◆ Your objective
Return exactly those lines of the material below that fall between the line holding "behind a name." and the line holding "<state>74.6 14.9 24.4", inclusive.
----------
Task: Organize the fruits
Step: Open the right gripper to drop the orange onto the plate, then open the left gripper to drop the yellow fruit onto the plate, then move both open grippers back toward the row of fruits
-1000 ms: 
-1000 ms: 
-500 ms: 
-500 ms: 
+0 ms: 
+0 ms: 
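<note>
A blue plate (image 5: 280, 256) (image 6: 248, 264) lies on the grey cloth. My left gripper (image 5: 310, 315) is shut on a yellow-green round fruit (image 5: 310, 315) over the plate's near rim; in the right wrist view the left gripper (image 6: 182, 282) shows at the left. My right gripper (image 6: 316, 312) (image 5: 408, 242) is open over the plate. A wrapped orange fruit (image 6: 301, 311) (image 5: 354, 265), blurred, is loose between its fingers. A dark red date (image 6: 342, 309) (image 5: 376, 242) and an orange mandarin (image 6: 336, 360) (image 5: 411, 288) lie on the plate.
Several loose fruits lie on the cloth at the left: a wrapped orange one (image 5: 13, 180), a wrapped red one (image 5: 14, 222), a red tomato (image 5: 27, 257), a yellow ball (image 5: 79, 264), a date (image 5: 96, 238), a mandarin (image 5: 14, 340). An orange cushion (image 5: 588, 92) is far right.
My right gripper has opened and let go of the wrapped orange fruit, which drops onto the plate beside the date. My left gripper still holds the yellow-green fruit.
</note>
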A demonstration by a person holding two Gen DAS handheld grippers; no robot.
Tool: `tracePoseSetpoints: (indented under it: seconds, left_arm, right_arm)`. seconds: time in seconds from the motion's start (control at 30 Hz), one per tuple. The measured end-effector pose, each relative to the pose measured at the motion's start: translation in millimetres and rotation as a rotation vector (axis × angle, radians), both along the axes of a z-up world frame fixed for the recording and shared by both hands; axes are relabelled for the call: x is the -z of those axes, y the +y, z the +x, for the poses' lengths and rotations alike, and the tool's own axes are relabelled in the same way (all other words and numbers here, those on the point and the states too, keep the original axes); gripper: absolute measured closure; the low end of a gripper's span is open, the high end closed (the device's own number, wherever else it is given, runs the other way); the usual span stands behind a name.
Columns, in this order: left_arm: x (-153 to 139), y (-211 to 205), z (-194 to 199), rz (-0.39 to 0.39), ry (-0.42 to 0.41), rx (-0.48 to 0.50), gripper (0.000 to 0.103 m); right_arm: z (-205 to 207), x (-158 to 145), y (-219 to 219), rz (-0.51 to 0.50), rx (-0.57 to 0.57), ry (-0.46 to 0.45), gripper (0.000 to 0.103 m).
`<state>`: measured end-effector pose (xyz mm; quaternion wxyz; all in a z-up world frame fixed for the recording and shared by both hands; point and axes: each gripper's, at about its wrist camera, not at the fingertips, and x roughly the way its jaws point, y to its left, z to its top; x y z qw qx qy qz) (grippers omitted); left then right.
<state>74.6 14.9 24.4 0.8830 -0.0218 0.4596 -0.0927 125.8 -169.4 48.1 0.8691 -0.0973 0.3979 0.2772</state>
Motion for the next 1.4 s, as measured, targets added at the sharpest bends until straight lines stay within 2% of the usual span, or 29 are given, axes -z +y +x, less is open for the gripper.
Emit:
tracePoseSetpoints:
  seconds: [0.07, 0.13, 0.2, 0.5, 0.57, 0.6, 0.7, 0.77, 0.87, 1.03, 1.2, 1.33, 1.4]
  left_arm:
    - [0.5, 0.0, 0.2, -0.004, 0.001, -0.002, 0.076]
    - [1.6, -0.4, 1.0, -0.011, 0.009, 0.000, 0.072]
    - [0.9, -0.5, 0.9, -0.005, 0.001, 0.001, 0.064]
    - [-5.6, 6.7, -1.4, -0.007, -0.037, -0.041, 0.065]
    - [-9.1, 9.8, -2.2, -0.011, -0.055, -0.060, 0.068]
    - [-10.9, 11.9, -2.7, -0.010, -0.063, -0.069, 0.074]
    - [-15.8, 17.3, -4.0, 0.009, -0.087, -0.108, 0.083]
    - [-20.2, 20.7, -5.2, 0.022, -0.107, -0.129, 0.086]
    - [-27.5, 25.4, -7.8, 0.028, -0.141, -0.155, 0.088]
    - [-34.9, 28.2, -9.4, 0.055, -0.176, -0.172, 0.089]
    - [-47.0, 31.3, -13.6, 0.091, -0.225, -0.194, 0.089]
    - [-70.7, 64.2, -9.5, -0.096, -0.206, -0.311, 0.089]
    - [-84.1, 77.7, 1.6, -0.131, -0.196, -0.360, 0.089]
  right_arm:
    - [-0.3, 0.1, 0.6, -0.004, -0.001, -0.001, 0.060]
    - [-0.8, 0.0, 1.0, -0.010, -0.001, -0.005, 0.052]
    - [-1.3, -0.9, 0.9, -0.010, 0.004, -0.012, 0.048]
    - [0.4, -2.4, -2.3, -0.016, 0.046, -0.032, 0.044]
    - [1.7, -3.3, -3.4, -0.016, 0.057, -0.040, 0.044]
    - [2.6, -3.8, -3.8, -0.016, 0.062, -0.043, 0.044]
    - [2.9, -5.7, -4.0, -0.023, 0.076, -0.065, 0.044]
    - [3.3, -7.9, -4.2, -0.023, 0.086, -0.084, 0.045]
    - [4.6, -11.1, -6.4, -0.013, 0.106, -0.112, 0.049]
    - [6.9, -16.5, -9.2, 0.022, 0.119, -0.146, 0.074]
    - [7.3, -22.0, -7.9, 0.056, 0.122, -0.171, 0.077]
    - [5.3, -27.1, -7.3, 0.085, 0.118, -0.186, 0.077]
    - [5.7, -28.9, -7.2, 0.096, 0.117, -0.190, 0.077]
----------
◆ Task response
Tool: `tracePoseSetpoints: (indented under it: seconds, left_arm, right_arm)`. seconds: time in seconds from the motion's start (control at 30 Hz), one per tuple. The measured end-effector pose, each relative to the pose measured at the motion's start: translation in millimetres and rotation as a rotation vector (axis × angle, radians), both along the axes of a z-up world frame fixed for the recording and shared by both hands; axes are relabelled for the call: x is the -z of those axes, y the +y, z the +x, for the poses' lengths and rotations alike, and the tool's own axes are relabelled in the same way (all other words and numbers here, those on the point and the states too, keep the original axes); gripper: absolute measured closure; the low end of a gripper's span is open, the high end closed (the device's own number, wherever else it is given, runs the other way); the usual span stands behind a name.
Columns, in this order: left_arm: x (-153 to 139), y (-211 to 205), z (-194 to 199), rz (-0.39 to 0.39), ry (-0.42 to 0.41), rx (-0.48 to 0.50), gripper (0.000 to 0.103 m); right_arm: z (-205 to 207), x (-158 to 145), y (-219 to 219), rz (-0.51 to 0.50), rx (-0.57 to 0.57), ry (-0.46 to 0.45), gripper (0.000 to 0.103 m).
`<state>`: measured end-effector pose (xyz mm; quaternion wxyz; all in a z-up world frame fixed for the recording and shared by both hands; point and axes: each gripper's, at about its wrist camera, not at the fingertips, and x roughly the way its jaws point, y to its left, z to its top; x y z qw qx qy qz) (grippers omitted); left then right.
<state>74.6 14.9 24.4 0.8830 -0.0218 0.4596 -0.0927 125.8 -169.4 48.1 0.8691 -0.0973 0.3979 0.2772</state>

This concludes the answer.